Bu tablo benim dağımdan bir parçadır. Tabiatla insanın kaynaşmasında altın oran. Büyük şehirlerin insan hadımlaştıran etkisinden kurtulmuştur. Köyün, insanı tabiat içinde eritişinden arınmadır.
Bu tabloda insan yaniden doğacaktır. Adeta ölmüştür de dirilecektir.
İnsan köyden büyük şehire niçin gitmiştir. Daha doğrusu büyük şehirler kurmak zorunda kalmıştır? (…) Sezai Karakoç- Mağara ve Işık- Diriliş Yay.
Ses
Yıllarca kuş sesi çıkarıp, çakal sesini kötüleyerek dolaştın.
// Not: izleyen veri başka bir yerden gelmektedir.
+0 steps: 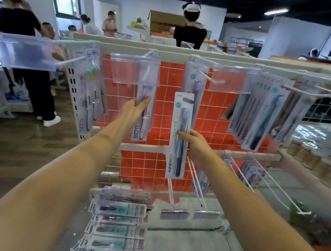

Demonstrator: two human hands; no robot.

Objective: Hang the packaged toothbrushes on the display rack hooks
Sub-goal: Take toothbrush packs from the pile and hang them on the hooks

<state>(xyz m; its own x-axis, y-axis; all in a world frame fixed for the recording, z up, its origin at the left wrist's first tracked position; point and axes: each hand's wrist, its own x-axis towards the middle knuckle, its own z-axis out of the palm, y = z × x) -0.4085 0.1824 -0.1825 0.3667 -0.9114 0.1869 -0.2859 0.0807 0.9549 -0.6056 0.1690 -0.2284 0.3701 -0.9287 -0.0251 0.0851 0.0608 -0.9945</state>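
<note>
My right hand (194,144) grips a packaged toothbrush (182,115) upright by its lower half, in front of the orange grid rack (165,104). Its top sits just below a white hook (210,77) that carries another pack (195,83). My left hand (136,107) holds the side of a hanging toothbrush pack (142,131) under a clear label holder (134,69). More packs hang at the left (89,94) and in a thick row at the right (260,119). A stack of flat packs (118,221) lies on the shelf below.
Long bare hooks with label holders (174,214) stick out from the lower rail toward me. Jars (313,160) line a shelf at the right. Several people stand behind the rack and at the left, one in black (190,35) directly beyond it.
</note>
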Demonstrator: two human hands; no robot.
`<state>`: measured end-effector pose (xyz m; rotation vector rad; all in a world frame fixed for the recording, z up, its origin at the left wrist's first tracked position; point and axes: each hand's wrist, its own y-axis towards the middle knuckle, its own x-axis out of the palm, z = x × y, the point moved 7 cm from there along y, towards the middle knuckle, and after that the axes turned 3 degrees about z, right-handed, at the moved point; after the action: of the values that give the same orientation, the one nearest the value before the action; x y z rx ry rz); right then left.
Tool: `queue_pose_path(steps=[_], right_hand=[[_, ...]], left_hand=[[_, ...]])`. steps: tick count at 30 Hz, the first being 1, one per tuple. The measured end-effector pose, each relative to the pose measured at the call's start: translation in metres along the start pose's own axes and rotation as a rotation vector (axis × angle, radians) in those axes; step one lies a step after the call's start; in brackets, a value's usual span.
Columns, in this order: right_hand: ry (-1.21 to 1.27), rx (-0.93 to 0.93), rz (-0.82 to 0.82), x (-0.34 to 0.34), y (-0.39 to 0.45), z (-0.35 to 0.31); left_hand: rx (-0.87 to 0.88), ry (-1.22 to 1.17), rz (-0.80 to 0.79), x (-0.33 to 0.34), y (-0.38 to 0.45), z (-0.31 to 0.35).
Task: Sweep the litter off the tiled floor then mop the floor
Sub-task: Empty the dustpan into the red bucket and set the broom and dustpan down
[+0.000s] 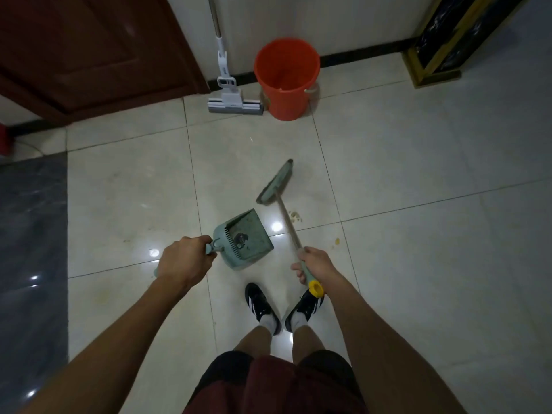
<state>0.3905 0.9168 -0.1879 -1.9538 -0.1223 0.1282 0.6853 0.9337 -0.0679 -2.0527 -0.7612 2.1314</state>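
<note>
1. Right, the left hand [182, 259] grips the handle of the green dustpan [245, 239] at centre frame, fingers curled round it.
2. The right hand [313, 265] clenches the broom [276, 183] handle, its head on the tiled floor [418, 174] just above the dustpan.
3. Litter crumbs [295, 216] lie right of the broom handle.
4. The mop [231, 94] and orange bucket [286, 79] stand at upper centre by the wall.

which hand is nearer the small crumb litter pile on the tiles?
Right. The right hand, gripping the green broom's handle, sits just below the pale crumb litter pile; the left hand, holding the green plastic dustpan, is farther off to its left.
</note>
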Motion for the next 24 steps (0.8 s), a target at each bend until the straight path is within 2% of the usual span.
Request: queue_pose_path(steps=[4, 7, 15, 24], right_hand=[[-0.554, -0.148, 0.062, -0.025, 0.006, 0.013], [-0.721, -0.171, 0.074, -0.045, 0.006, 0.032], [-0.728, -0.018, 0.169, -0.089, -0.028, 0.117], [-0.551, 0.063, 0.329, -0.101, -0.085, 0.199]], left_hand=[[0.03, 0.008, -0.008, -0.001, -0.006, 0.019], [0.05, 0.01, 0.002, -0.001, -0.01, 0.033], [0.218, 0.001, 0.001, 0.004, -0.015, 0.062], [0.417, -0.033, -0.018, 0.023, -0.04, 0.086]])
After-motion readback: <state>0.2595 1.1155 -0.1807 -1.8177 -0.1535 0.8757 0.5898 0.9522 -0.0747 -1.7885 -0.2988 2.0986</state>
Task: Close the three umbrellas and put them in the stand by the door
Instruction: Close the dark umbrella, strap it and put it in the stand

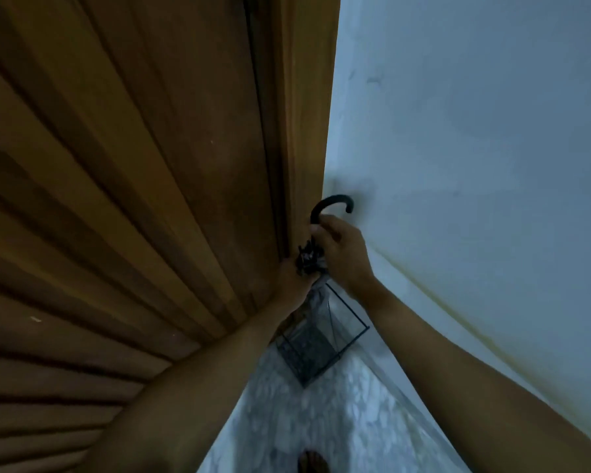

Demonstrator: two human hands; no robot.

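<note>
Item: black umbrella with a curved crook handle [331, 206], folded, held upright in the corner where the brown wooden door [151, 165] meets the pale blue-grey wall [475, 131].
Position: directly above the black wire-frame umbrella stand [321, 343] on the mottled grey stone floor [338, 421]; the lower end is hidden behind the hands, so whether the tip is already inside the stand cannot be told.
Right hand: the right hand [342, 254] grips the shaft just below the crook, fingers [325, 221] curled round it, thumb near the door frame.
Left hand: the left hand [292, 285] is lower down, at the bundle of black rib tips [306, 259]; it looks to be gathering the folded canopy (fingers mostly hidden, so their exact state cannot be told).
Handling, judged: light and long; the shaft and crook are stiff, the canopy soft and slack, the thin ribs liable to snag on the stand's wire.
Best hold, judged: the crook or the shaft just under it for guiding; a second hand round the folds to keep them tight.
Other: a bare foot [313, 462] at the bottom edge.
Remaining umbrellas: none visible.
</note>
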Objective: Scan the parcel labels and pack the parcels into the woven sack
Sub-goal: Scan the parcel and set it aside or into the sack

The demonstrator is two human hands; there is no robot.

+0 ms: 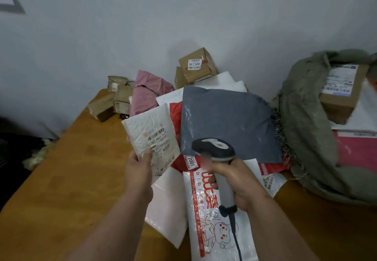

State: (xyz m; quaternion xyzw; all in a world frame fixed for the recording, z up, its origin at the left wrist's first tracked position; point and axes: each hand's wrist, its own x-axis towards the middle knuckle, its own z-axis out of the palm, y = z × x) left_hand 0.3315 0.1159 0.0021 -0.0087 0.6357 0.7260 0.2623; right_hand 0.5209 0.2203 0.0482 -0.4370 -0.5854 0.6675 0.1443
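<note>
My left hand (139, 163) pinches the lower edge of a white bubble mailer (152, 136), lifted with its barcode label facing me. My right hand (237, 183) grips a grey and black barcode scanner (214, 148) by its handle, its head just right of the mailer. Beneath lie a dark grey poly bag (228, 122), a red bag (176, 111) and a white bag with red print (206, 215). The grey-green woven sack (306, 122) stands open at the right with a labelled cardboard box (340, 95) inside.
On the wooden table (67, 179), a pink bag (146, 89) and several small cardboard boxes (195, 64) sit against the wall at the back. More brown boxes (114, 99) lie at the far left. The scanner cable (236, 238) trails toward me.
</note>
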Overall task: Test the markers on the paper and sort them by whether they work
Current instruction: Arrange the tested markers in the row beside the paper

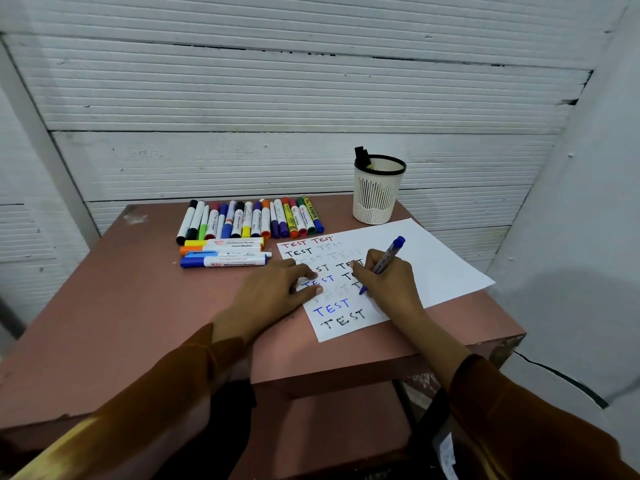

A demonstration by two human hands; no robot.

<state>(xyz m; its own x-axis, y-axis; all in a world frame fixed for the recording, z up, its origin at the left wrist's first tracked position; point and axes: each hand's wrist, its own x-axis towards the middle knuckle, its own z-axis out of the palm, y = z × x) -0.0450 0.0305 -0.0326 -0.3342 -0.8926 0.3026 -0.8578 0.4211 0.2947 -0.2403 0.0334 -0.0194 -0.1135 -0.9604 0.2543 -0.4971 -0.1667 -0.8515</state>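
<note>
Pink-brown laminate covers the small table (114,289) that carries everything in the head view. A white sheet of paper (433,268) lies toward its right edge, one corner close to the near edge, and bears rows of the word TEST in red, black and blue, some strong and some very faint. The right hand (388,278) has its fingers curled round a blue felt marker (388,258), uncapped, its tip down on the sheet among the middle rows. The left hand (277,292) lies flat with straight fingers pressing the paper's left margin to steady it.

Along the far edge a row of capped multicoloured markers (251,220) lies side by side. Just in front of it, three more rest crosswise: a yellow-capped marker (223,242), an orange-capped marker (220,250) and a blue-capped marker (225,261). Near the far right corner stands a white slotted plastic pen cup with a black rim (377,192), dark marker ends poking out of it.

The step in hand looks like a test stroke with the blue marker, partway through the batch. Next the mark must be judged as bold or faint, then the marker capped and set with the matching group; which group means working I cannot tell.
</note>
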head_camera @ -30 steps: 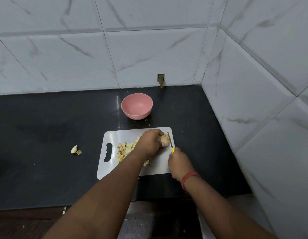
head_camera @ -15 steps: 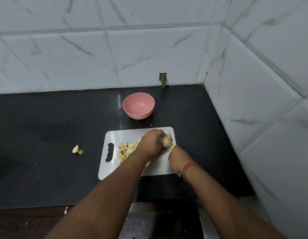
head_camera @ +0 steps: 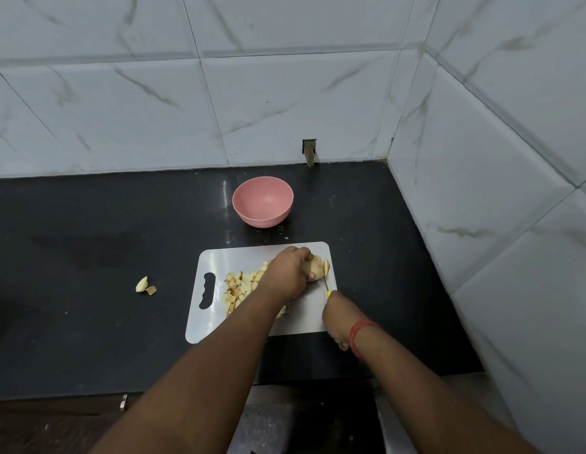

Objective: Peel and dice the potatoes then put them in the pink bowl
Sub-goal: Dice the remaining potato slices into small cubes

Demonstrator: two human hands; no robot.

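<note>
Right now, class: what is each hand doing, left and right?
Left hand: fingers curled over the potato, holding it on the cutting board.
Right hand: gripping the knife, blade at the potato.

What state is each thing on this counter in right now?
Pink bowl: upright, empty.
Potato: partly sliced, held by left hand.
Knife: gripped by right hand, blade at the potato.
Diced pieces: piled on cutting board.
Scraps: loose on the countertop.
</note>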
Bize keçi sesinden nefret etmeyi nasihat ettin. Neden nefret etmemiz gerektiği üzerine keçinin yaptıkları üzerinden öfkeli vaazlar verdin. Sonra birden keçisever oldun. Ne oldu, neden yaptın? Keçi sesi keçi sesi olarak kalıp değişmediğine ve değişmesi mümkün olmadığına göre sana ne oldu? İki durumdan biri sahte, sen hangisisin? Bu sevimsiz değişim üç günlük dünya için değer miydi? Keçileri ilginç bulurum bulmasına, ne ki yaptığını ilginç değil travmatik ve trajik buluyorum. Değmez. Sonra öteceksin, kuşlara çağırdığına kimse inanmayacak.